Instructions to follow
Report, from the records below, every line where the word "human" appears.

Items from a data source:
************

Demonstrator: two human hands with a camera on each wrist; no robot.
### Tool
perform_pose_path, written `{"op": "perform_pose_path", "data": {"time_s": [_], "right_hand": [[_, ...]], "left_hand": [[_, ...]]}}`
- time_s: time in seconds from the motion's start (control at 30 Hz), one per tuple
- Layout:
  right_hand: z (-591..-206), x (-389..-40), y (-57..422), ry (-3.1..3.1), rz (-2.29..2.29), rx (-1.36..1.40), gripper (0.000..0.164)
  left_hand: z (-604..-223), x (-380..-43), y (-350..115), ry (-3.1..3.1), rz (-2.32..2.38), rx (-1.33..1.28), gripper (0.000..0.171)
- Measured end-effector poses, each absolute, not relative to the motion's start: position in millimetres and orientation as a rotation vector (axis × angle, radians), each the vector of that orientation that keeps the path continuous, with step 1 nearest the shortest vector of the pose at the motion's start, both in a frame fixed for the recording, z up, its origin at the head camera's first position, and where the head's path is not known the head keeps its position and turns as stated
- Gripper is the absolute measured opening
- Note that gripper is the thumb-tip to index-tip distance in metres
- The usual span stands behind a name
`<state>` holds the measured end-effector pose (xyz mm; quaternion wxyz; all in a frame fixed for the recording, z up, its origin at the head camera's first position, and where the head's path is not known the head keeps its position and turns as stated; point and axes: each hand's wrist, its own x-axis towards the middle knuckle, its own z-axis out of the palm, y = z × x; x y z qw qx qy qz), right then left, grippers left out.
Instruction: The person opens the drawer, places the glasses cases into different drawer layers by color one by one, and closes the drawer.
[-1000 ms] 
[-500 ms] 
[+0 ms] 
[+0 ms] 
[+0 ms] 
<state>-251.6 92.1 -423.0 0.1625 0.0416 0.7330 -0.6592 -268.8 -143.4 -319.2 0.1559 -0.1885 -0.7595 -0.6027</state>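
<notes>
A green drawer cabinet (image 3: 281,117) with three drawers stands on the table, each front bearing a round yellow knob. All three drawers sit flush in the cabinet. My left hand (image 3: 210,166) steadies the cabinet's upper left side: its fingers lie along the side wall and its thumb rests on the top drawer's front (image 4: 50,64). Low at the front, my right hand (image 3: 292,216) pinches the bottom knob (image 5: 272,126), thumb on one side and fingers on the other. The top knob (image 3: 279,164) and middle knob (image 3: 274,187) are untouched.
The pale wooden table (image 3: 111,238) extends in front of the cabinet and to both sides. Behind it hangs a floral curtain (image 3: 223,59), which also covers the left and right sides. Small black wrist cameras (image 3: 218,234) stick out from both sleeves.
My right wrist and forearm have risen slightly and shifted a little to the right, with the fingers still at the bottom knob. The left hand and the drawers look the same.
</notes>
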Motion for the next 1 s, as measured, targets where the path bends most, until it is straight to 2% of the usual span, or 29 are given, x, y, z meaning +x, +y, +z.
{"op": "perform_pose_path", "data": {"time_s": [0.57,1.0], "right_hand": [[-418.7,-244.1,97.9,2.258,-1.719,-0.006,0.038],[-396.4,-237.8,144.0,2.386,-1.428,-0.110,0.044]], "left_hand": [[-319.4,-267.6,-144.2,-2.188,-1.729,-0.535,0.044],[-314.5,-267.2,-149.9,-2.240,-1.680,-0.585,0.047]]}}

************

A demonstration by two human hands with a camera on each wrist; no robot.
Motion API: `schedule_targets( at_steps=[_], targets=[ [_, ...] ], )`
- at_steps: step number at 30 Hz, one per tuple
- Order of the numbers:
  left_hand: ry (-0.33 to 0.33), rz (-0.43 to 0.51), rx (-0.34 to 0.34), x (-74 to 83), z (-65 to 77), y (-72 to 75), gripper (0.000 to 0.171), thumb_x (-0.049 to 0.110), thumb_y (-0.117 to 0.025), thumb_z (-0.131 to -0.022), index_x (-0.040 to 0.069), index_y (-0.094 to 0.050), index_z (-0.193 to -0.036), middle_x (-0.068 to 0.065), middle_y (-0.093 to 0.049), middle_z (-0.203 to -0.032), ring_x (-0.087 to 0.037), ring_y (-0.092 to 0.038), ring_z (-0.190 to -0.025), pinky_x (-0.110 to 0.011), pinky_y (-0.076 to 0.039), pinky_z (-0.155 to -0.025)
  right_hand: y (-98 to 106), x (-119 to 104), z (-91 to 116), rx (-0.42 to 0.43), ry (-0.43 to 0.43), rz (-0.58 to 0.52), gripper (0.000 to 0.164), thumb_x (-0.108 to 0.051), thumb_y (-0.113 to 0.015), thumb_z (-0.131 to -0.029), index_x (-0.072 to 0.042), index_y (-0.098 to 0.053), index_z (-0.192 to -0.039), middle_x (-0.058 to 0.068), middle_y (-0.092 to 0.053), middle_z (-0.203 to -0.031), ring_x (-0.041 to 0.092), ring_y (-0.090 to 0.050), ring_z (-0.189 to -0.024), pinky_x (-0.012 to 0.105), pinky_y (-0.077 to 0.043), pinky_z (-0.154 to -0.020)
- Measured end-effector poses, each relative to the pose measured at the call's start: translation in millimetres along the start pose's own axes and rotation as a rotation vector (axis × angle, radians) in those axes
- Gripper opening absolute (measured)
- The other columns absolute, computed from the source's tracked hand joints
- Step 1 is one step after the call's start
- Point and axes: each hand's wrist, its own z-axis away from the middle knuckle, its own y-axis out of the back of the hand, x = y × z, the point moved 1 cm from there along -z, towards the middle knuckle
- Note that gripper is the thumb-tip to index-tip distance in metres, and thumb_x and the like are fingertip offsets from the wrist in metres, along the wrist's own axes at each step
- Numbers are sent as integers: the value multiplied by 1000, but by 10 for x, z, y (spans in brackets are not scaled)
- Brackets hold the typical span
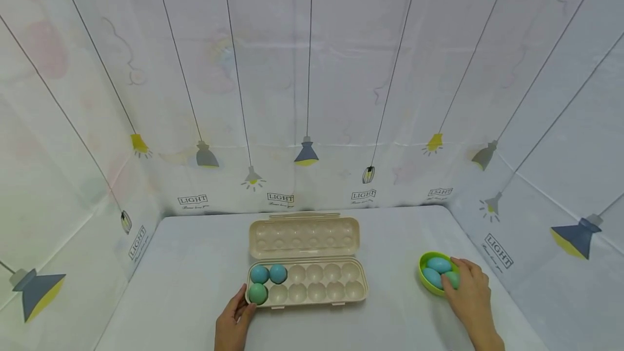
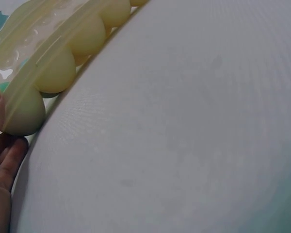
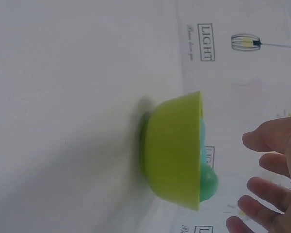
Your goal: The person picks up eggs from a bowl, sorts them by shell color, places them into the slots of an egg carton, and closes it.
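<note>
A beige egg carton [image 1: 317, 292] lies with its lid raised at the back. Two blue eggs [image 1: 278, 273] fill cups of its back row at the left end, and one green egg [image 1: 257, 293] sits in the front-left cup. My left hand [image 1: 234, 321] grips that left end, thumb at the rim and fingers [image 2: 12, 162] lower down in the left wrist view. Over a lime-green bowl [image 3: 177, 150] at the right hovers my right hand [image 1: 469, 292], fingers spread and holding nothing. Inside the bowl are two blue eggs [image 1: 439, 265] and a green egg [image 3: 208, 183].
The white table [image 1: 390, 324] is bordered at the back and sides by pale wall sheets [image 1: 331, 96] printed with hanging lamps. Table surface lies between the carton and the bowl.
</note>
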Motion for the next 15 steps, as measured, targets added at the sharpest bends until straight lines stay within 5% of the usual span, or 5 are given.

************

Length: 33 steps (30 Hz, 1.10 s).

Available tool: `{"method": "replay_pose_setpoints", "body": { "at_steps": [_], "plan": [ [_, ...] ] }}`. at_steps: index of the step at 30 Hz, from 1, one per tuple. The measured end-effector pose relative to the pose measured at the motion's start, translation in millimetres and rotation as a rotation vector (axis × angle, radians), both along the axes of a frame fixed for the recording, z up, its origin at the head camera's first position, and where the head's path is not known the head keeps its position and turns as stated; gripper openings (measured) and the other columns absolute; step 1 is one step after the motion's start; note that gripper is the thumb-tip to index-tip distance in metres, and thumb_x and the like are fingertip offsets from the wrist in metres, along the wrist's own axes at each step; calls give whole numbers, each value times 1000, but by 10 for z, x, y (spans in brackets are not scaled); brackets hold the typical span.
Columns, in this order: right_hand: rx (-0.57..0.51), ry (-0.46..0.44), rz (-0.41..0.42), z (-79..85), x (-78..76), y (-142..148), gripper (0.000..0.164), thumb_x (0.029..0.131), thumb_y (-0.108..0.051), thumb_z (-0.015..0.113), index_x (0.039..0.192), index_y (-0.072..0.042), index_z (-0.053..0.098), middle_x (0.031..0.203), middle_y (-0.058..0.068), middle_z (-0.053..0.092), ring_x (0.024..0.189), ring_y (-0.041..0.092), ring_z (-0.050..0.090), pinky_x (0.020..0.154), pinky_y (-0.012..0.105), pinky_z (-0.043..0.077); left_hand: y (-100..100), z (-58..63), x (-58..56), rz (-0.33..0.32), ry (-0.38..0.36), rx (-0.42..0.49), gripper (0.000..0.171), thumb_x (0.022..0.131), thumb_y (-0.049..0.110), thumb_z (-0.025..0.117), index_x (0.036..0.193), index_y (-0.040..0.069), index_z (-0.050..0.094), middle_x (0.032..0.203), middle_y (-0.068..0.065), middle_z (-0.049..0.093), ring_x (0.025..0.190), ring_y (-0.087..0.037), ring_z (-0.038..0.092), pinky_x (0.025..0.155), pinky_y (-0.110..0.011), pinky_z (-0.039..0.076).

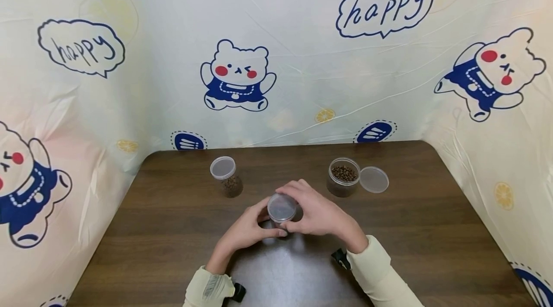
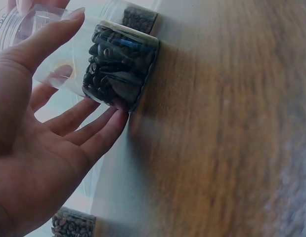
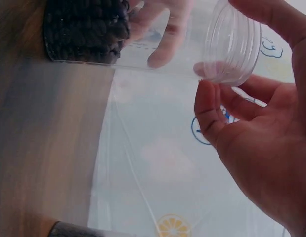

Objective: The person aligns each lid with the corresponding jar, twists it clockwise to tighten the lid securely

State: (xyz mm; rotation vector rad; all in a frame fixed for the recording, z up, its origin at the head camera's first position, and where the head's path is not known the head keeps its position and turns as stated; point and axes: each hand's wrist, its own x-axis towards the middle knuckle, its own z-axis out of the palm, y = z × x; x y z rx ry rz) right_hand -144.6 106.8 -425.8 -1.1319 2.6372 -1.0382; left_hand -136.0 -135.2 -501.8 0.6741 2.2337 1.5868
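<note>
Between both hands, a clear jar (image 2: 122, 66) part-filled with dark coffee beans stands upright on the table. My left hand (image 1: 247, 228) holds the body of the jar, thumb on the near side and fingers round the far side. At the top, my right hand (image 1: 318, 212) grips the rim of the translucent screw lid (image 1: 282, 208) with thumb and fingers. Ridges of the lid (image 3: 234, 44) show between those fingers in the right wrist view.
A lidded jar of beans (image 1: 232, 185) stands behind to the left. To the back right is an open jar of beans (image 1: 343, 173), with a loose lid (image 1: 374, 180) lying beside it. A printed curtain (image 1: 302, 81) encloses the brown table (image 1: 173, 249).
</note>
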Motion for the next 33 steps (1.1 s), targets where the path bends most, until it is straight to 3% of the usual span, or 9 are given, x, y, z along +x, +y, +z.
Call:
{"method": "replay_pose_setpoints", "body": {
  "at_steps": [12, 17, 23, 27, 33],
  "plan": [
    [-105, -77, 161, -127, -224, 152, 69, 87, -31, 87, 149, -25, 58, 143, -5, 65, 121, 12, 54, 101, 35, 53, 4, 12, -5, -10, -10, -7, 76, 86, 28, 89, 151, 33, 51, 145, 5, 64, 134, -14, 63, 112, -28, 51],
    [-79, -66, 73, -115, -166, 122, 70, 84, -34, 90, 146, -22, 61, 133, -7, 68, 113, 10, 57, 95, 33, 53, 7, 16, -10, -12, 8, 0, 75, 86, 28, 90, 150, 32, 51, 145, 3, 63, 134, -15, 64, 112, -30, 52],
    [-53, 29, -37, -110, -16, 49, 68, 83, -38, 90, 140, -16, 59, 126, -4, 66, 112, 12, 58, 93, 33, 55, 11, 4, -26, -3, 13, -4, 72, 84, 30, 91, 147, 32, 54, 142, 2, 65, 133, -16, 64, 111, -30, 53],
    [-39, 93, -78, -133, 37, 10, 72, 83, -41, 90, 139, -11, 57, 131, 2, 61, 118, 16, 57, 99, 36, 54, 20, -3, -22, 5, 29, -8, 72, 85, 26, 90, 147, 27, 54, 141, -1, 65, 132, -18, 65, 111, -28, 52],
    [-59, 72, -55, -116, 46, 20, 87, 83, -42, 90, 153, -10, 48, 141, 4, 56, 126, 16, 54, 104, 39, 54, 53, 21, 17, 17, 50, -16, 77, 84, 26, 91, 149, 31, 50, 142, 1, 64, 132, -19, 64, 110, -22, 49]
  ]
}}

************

Finished task
Demonstrator: two human hands with a camera on each wrist; no robot.
A demonstration by two human hands with a camera on each wrist; no robot.

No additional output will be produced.